SHAFAQNA- IQNA: The Grand Mosque in Mecca and the Prophet’s Mosque in Medina were reopened on Friday after they were closed for disinfection operations to prevent the spread of coronavirus.
According to Sky News Arabia, the Saudi state television announced on Friday morning that the two mosques are open to worshippers.
They had been closed amid growing concerns over the spread of the novel coronavirus, known as COVID-19.
An official with the General Presidency of Two Holy Mosques said the two places will be closed after Isha (night) prayers and remain closed until an hour before Sahahr (dawn) prayers every day during which times sanitizing operations will be carried out.
On Wednesday, Saudi Arabia banned its citizens and other residents of the kingdom from performing Umrah pilgrimage in Mecca or visiting the Prophet’s Mosque in Medina amid the rapid spread of a coronavirus worldwide, expanding an earlier such ban on foreigners.
The Saudi Interior Ministry said in a statement that the kingdom had decided “to suspend Umrah temporarily for citizens and residents in the kingdom.”
They were also barred from “visits to the Prophet’s Mosque in Medina”, according to a Foreign Ministry tweet.

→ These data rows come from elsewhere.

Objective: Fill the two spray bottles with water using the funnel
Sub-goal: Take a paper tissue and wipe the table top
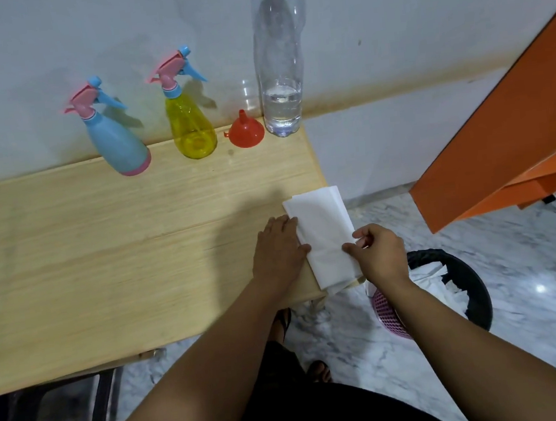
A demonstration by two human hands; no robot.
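Observation:
A blue spray bottle [114, 138] and a yellow spray bottle [190, 123], both with pink and blue trigger heads on, stand at the back of the wooden table [102, 249]. A red funnel [246, 132] sits mouth down to their right. Beside it stands a tall clear water bottle [278, 73], holding a little water at its bottom. At the table's right edge lies a folded white tissue [324, 236]. My left hand [279, 248] rests flat on its left side. My right hand [377, 251] pinches its right edge.
A clear plastic cup [250, 91] stands behind the funnel against the wall. On the floor to the right is a black bin [472, 279] with white paper in it, beside a pink basket [389, 315]. An orange board [502, 138] leans at the right.

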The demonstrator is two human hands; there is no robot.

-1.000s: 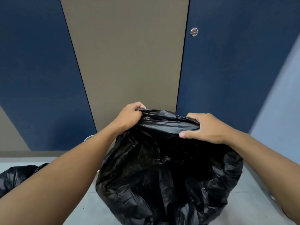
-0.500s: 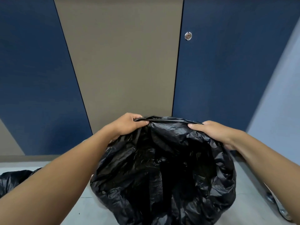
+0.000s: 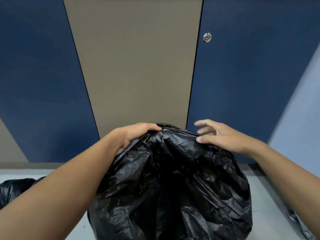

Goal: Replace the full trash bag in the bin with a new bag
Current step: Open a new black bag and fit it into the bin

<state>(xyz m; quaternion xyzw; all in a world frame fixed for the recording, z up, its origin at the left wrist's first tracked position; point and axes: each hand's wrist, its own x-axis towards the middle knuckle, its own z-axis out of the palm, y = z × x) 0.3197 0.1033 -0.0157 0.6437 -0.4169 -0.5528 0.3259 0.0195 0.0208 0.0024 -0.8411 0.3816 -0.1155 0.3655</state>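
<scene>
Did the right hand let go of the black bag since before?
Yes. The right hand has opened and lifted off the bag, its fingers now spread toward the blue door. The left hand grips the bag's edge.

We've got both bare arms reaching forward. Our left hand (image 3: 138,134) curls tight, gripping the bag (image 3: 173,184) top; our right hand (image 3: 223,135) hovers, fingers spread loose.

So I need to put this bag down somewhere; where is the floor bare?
Bare floor lies between the second black bag at far left and the held black bag; another strip runs right of it toward the metal fitting. The middle is crowded.
</scene>
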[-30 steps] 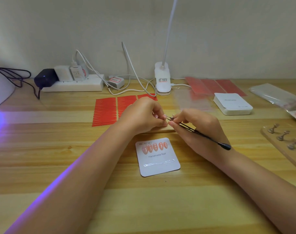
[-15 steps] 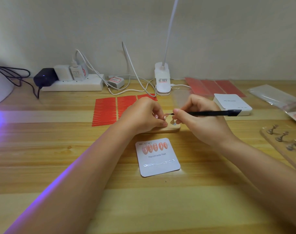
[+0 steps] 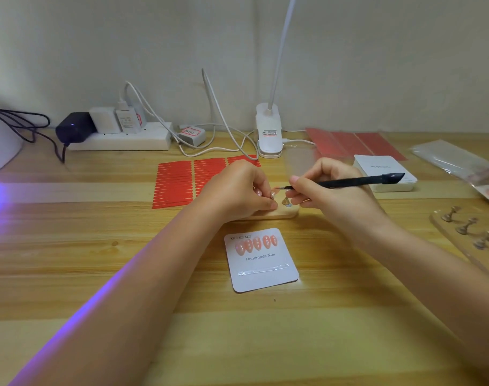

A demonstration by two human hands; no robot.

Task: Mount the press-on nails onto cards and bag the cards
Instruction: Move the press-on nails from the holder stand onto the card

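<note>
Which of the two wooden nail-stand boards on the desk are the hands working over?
The small pale board just beyond the white card, under both hands. The other board, at the right edge, lies untouched.

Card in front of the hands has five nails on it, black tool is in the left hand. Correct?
Not quite. In the head view the black tool is gripped by the right hand, not the left hand, which pinches a nail on its stand. The card does carry five nails.

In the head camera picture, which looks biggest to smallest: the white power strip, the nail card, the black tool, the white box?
1. Power strip
2. Nail card, though it lies nearer the camera
3. White box, partly hidden
4. Black tool, long but thin
</note>
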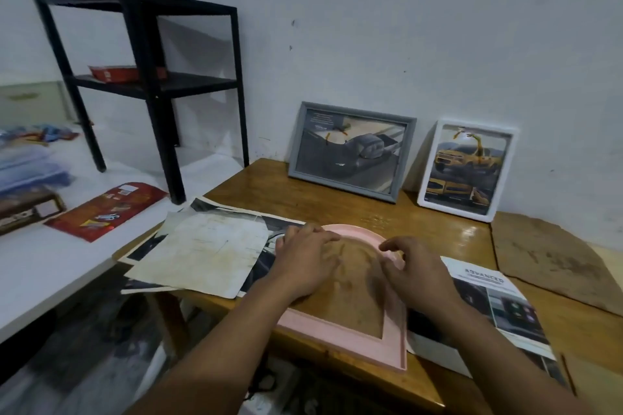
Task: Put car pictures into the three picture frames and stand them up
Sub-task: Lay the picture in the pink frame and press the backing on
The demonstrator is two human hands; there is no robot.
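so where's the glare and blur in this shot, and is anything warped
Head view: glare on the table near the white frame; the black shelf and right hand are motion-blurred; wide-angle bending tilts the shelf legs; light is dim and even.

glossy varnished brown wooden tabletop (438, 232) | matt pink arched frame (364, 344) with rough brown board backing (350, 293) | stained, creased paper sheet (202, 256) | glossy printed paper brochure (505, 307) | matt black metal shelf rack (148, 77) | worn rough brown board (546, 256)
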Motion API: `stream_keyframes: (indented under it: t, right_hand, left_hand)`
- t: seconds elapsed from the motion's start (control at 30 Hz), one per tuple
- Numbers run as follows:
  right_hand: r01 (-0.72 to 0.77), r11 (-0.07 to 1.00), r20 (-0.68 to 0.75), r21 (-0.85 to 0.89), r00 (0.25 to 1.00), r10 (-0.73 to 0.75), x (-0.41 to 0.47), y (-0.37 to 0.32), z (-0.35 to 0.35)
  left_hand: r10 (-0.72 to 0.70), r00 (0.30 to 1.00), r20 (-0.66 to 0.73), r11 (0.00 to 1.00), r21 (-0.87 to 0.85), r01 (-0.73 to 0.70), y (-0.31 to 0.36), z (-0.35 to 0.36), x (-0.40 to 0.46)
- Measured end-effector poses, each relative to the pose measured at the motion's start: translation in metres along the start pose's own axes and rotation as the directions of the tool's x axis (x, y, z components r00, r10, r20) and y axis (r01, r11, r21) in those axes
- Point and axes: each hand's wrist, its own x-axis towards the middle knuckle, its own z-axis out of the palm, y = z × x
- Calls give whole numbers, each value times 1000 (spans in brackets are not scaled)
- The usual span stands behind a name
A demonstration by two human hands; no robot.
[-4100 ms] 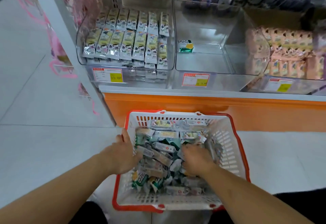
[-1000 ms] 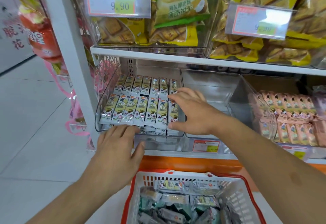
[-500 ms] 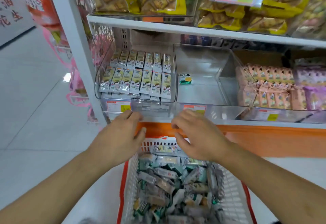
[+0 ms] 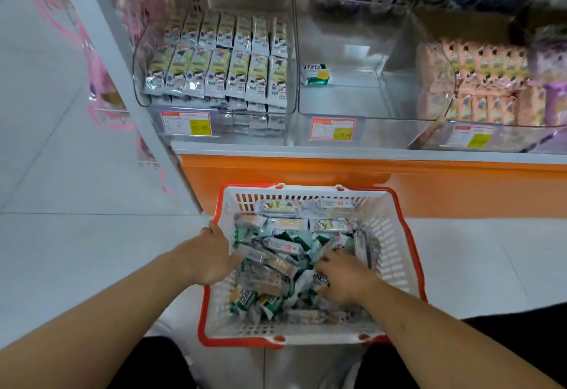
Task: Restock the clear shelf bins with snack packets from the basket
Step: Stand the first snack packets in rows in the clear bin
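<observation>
At the bottom of the frame, both hands dig among the snack packets [image 4: 276, 253] in the basket [image 4: 395, 235].

Left hand [image 4: 211, 258] spread at the rim; right hand [image 4: 343, 278] curls into the heap, grip unclear. Nearly empty middle bin [image 4: 362, 103] lies straight above, nearer the right.

I'm looking down into a shop aisle, a small grocery or convenience store by the look of it. At twelve o'clock a white shelf [image 4: 368, 151] on an orange base [image 4: 337, 174] carries clear bins [image 4: 362, 60] of small wrapped snack packets [image 4: 214, 63] in neat rows, each bin fronted by a red and yellow price tag [image 4: 333, 129]. At six o'clock a white and red shopping basket [image 4: 395, 244] stands on the pale tiled floor [image 4: 76, 250], full of loose packets.
</observation>
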Motion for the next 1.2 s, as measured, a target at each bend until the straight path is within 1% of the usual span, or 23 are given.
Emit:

The aim is to “limit the spread of the coronavirus and prevent its access to the two holy mosques, which are witnessing permanent and intense crowds, which makes the issue of securing these crowds of utmost importance,” a spokesman for the Saudi Interior Ministry said.
A week earlier, Saudi authorities imposed a ban on overseas pilgrims visiting the Kaaba at the Grand Mosque in Mecca and the Prophet’s Mosque in Medina.
The move comes as many world countries are grappling with a growing coronavirus outbreak originating from China.
There are concerns that Saudi Arabia — which receives nearly 7 million Umrah pilgrims every year — is not being transparent about how badly it has been hit by the virus.
Saudi Arabia only confirmed five cases so far.
Riyadh’s last week decision to ban Umrah alone disrupted travel for thousands of Muslims already headed to the kingdom and potentially affects plans later this year for millions more ahead of the holy fasting month of Ramadan and the annual Hajj pilgrimage.